> **Aim of the task**:
Lines containing the string "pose": how many are there below? Answer with the number only.

** Opening Stored data block **

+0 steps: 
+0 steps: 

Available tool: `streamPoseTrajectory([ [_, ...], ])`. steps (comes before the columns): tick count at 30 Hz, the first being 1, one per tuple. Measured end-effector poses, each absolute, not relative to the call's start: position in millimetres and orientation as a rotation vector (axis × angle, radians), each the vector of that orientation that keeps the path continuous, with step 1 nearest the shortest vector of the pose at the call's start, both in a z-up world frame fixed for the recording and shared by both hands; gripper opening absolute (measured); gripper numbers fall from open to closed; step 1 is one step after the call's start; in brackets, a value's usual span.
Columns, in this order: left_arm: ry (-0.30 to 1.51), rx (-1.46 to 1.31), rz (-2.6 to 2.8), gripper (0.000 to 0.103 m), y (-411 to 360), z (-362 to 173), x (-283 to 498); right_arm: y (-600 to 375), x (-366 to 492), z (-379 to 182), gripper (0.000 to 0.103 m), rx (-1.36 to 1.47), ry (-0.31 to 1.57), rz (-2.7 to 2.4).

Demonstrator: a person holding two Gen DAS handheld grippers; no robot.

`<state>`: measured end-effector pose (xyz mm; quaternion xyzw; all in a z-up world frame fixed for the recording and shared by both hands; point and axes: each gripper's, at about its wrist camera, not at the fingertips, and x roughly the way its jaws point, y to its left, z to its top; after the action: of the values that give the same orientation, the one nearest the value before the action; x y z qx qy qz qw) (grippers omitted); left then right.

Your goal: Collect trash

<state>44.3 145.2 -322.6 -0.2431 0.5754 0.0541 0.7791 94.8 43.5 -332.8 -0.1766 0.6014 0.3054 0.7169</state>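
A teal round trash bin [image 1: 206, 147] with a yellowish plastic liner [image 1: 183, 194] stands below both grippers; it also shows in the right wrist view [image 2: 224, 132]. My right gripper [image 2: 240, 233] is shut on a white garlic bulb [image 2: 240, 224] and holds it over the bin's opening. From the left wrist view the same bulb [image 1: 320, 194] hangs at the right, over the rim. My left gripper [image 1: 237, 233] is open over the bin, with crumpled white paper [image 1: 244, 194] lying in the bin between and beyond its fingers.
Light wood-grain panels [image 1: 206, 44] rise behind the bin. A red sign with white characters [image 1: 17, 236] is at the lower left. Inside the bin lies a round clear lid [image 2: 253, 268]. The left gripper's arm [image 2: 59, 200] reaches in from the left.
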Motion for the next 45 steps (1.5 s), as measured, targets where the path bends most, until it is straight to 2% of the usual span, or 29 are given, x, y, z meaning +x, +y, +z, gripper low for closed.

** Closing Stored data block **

> **Written solution**:
2